In an earlier April 2010 interview, Hudson explained that suffering economies "from Greece to the Baltics and Iceland (were) directed to pay the financial sector first - international bankers, creditor-nation governments (like America, Britain, France and others), the IMF, World Bank, and financial institutions - before (spending) on sustaining their own employment and economic growth."

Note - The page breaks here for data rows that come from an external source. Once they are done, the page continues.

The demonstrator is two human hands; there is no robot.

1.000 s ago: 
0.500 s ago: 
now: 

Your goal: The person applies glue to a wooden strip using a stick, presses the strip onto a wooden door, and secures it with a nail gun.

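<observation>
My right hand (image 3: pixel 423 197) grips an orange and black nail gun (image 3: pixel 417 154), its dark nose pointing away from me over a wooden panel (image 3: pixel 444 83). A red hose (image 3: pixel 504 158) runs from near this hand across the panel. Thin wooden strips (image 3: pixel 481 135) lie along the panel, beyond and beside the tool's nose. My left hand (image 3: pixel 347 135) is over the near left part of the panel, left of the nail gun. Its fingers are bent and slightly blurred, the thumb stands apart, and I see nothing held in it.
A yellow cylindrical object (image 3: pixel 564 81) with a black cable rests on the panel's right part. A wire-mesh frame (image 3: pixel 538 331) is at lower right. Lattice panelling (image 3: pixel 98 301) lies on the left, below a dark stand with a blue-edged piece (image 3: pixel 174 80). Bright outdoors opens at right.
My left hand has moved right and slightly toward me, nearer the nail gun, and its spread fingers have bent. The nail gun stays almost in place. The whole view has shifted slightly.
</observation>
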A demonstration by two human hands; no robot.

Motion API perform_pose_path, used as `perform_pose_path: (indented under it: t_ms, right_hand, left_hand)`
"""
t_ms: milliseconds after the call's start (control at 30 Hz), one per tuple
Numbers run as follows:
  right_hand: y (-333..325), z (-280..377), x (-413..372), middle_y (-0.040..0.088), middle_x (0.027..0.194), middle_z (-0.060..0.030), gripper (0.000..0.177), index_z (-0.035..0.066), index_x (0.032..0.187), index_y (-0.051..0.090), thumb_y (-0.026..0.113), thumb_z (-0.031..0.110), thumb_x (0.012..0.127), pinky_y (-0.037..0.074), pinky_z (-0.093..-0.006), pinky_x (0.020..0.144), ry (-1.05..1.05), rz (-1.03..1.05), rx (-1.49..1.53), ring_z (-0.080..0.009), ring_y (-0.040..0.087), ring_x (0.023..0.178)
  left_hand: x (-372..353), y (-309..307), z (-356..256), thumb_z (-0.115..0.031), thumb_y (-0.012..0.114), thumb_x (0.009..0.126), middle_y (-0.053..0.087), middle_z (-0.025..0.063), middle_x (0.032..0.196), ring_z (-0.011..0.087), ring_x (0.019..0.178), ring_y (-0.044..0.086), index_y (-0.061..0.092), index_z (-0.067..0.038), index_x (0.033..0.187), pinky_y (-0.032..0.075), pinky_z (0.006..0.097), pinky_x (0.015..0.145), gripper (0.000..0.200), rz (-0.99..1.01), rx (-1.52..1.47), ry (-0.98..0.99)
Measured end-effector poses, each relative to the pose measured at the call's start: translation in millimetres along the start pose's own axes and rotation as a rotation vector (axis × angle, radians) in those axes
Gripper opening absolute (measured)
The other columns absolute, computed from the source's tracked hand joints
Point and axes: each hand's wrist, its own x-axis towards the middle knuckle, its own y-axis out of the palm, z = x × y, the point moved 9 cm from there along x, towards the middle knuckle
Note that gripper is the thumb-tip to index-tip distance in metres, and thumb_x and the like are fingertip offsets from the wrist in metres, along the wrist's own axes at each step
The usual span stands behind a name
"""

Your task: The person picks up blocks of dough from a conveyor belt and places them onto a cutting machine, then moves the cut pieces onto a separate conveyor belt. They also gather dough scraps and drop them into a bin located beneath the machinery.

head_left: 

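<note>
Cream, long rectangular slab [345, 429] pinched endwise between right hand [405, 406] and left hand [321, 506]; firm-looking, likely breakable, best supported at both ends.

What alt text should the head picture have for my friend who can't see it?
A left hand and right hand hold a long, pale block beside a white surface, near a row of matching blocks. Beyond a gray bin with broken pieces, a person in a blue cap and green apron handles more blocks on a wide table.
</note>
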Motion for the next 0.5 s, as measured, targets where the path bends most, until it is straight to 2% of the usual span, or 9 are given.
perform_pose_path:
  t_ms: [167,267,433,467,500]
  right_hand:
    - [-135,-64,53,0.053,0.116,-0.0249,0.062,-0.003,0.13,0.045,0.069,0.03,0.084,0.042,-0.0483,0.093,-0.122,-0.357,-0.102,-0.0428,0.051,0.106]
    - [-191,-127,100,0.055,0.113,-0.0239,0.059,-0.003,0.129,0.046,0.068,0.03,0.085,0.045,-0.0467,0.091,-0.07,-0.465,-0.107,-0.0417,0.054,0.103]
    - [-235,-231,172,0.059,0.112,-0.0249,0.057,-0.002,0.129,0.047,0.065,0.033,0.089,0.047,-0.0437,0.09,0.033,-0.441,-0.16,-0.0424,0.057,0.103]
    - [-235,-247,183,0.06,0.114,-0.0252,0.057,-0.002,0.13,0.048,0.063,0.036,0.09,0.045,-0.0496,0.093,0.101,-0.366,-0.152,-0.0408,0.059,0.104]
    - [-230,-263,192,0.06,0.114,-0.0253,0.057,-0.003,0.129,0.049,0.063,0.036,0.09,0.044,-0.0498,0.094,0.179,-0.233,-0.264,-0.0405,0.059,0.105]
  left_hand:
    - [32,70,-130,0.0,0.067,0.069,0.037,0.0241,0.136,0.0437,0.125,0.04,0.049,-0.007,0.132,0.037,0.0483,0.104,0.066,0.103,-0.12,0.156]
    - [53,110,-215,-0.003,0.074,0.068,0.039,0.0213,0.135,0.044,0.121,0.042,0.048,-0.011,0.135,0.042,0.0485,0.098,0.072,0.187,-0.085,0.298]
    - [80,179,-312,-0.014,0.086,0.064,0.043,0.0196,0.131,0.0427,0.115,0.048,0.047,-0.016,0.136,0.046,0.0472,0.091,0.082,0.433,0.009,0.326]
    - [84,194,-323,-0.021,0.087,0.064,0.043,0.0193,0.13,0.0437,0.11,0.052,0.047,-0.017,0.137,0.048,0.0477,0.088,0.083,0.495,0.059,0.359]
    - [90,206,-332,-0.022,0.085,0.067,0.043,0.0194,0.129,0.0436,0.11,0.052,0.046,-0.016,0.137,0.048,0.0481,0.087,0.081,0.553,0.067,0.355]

In other words, depriving their people for finance capital as well as balancing their budgets on their backs. IMF diktats shrink economies. As a result, enormous hardships throughout Eastern Europe were created, targeted nations having no choice but go along.

It's a "financial war against industry, against labor, against the post-Soviet economies, against the Third World....(It's) a war against government, against public spending. Its solution to unpayable debts is to demand that governments sell off whatever assets remain in the public domain. (It's) the most naked property grab since the Viking invasions."

It's opposite of what responsible governments should do, putting popular interests ahead of predatory foreign lenders. It's redistributing wealth equitably and fulfilling a social contract. It's growing their economies, not shrinking them.

Forced to go along under threat of economic and political reprisals, no wonder people yearn for the "good old Soviet days" with jobs and basic needs met. Today they're cursed with neoliberal hardships, proving commissars were friendlier than bankers.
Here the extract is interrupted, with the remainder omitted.